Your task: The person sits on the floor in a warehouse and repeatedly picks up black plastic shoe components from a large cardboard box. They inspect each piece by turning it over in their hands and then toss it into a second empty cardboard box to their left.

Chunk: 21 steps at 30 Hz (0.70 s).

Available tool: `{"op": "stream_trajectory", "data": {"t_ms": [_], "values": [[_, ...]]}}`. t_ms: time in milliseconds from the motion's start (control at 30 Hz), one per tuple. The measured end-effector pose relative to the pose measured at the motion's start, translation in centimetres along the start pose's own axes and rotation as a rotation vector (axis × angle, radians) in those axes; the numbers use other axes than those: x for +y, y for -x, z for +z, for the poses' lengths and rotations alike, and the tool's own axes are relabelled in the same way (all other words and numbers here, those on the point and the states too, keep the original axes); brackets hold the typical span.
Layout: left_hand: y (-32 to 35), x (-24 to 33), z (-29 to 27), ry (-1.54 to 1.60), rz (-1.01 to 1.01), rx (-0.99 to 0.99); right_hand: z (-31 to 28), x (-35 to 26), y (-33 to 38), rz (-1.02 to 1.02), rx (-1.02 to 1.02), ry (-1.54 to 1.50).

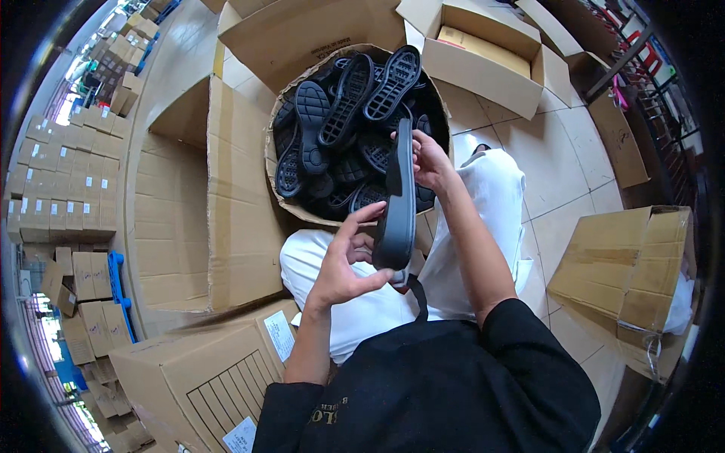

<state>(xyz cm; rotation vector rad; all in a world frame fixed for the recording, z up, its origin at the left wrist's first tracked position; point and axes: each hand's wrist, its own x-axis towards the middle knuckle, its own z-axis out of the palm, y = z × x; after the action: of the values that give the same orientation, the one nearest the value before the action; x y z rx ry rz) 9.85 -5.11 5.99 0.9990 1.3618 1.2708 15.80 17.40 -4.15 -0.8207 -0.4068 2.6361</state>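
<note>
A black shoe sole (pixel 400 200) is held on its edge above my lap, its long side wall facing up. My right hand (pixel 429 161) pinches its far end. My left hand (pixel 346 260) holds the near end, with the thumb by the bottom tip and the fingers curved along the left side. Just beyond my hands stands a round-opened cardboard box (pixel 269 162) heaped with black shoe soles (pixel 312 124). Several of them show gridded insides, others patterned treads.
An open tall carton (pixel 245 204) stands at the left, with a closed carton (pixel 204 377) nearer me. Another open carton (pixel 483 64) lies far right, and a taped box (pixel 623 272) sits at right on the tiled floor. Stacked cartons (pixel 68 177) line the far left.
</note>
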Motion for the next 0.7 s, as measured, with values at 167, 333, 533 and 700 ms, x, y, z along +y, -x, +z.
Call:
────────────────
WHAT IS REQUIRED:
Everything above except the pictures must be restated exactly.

WRITTEN RESPONSE:
Your task: The person sits on the floor in a warehouse and repeatedly picks up black plastic shoe components from a large cardboard box. They inspect each piece by turning it over in their hands and then toss it into a second empty cardboard box to their left.

Chunk: 21 steps at 30 Hz (0.70 s).

Available tool: `{"op": "stream_trajectory", "data": {"t_ms": [_], "values": [[_, ...]]}}`. t_ms: time in milliseconds from the motion's start (control at 30 Hz), one per tuple. The measured end-effector pose relative to the pose measured at the motion's start, translation in centimetres along the start pose's own axes and rotation as a rotation vector (axis × angle, radians) in those axes; the numbers use other axes than those: x for +y, y for -x, z for +z, for the poses' lengths and rotations alike, and the tool's own axes are relabelled in the same way (all other words and numbers here, those on the point and the states too, keep the original axes); brackets hold the typical span.
Layout: left_hand: y (-32 to 35), x (-24 to 33), z (-29 to 27), ry (-1.54 to 1.60), rz (-1.01 to 1.01), rx (-0.99 to 0.99); right_hand: z (-31 to 28), x (-35 to 26), y (-33 to 38), rz (-1.02 to 1.02), rx (-1.02 to 1.02), ry (-1.54 to 1.50).


<state>(xyz cm; rotation vector rad; all in a world frame fixed for the recording, z up, its origin at the left wrist's first tracked position; point and axes: each hand's wrist, its own x-axis towards the middle knuckle, its own z-axis out of the palm, y = z × x; after the action: of the values that give the same orientation, the one nearest the value before the action; x y z rx ry rz) 9.85 -5.11 5.99 0.9990 1.3618 1.2708 15.80 17.40 -4.15 -0.8207 -0.4068 2.6361</state>
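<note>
A black shoe sole (pixel 400 200) is held on its edge above my lap, its long side wall facing up. My right hand (pixel 429 161) pinches its far end. My left hand (pixel 346 260) holds the near end, with the thumb by the bottom tip and the fingers curved along the left side. Just beyond my hands stands a round-opened cardboard box (pixel 269 162) heaped with black shoe soles (pixel 312 124). Several of them show gridded insides, others patterned treads.
An open tall carton (pixel 245 204) stands at the left, with a closed carton (pixel 204 377) nearer me. Another open carton (pixel 483 64) lies far right, and a taped box (pixel 623 272) sits at right on the tiled floor. Stacked cartons (pixel 68 177) line the far left.
</note>
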Motion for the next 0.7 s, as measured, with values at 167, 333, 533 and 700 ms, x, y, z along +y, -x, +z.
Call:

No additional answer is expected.